→ **What the task asks**
From the data underneath, reproduce exactly the stretch that begins at the line with "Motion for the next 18" and ends after the line with "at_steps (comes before".

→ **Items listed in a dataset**
★ ★ ★ ★

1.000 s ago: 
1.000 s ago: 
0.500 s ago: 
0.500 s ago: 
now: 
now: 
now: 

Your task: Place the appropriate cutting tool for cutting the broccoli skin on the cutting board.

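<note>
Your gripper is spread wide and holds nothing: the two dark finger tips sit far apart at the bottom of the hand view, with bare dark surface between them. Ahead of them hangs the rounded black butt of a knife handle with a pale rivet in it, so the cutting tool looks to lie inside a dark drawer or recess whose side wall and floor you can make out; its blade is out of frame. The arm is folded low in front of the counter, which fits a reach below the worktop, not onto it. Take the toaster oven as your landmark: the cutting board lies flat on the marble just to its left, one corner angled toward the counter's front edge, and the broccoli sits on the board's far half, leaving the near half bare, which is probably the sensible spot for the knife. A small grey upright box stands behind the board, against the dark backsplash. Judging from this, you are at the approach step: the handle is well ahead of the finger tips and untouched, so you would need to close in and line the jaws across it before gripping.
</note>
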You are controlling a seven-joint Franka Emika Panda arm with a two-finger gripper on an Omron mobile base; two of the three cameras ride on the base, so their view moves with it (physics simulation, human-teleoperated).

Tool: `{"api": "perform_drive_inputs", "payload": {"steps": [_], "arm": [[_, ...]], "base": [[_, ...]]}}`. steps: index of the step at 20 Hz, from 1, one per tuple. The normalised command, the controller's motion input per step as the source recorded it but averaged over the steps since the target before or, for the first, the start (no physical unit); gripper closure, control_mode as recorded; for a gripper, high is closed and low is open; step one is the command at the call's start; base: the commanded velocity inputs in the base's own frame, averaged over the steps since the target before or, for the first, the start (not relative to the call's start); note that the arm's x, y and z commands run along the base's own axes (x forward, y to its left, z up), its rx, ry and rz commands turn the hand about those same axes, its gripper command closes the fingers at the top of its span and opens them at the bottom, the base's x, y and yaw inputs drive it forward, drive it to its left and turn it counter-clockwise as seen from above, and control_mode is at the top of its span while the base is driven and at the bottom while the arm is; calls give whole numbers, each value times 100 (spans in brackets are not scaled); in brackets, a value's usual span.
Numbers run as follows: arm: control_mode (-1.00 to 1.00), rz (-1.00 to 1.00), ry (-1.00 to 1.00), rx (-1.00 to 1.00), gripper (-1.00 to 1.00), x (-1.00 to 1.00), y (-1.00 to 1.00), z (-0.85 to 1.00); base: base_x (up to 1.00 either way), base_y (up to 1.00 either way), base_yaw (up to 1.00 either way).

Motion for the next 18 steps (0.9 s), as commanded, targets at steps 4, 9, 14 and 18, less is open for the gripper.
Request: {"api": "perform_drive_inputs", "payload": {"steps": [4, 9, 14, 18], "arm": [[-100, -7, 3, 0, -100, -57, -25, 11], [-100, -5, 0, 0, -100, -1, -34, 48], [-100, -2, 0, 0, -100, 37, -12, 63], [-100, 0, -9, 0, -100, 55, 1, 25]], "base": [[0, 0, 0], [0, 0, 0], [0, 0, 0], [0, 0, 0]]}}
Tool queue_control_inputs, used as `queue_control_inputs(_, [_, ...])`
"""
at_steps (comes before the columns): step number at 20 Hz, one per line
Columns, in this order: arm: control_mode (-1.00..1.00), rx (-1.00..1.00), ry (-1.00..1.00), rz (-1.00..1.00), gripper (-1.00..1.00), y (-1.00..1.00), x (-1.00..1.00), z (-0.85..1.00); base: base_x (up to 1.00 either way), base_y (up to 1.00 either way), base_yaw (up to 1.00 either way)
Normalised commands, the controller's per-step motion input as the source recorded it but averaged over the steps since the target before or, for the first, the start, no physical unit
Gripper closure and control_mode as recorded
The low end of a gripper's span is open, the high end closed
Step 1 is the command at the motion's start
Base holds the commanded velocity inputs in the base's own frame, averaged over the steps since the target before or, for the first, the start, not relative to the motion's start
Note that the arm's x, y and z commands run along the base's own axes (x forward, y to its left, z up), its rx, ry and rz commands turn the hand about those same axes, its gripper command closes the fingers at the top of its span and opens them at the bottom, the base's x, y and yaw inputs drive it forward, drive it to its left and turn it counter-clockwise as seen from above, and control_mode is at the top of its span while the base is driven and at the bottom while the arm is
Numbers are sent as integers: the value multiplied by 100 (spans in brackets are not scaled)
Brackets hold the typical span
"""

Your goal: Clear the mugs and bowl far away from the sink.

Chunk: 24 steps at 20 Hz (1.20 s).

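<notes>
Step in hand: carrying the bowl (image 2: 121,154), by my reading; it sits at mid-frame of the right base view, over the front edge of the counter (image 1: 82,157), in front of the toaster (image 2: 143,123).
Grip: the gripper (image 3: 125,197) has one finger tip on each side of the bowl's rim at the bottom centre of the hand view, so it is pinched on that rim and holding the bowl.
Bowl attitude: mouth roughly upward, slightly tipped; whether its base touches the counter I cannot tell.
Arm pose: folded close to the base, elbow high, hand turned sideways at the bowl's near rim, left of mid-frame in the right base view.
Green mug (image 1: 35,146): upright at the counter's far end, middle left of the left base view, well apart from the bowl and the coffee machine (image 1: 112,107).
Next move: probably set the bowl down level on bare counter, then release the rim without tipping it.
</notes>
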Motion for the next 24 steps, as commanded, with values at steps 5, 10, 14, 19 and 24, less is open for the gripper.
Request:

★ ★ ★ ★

→ **Solved problem**
Motion for the next 18 steps (0.9 s), as commanded, targets at steps 4, 9, 14 and 18, less is open for the gripper.
Request: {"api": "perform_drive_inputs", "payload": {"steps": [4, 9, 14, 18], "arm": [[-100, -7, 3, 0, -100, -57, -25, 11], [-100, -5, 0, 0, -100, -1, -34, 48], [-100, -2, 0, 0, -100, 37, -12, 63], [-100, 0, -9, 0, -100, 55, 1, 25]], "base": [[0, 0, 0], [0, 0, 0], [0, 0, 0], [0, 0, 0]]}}
Tool queue_control_inputs, used as `queue_control_inputs(_, [_, ...])`
"""
at_steps (comes before the columns): step number at 20 Hz, one per line

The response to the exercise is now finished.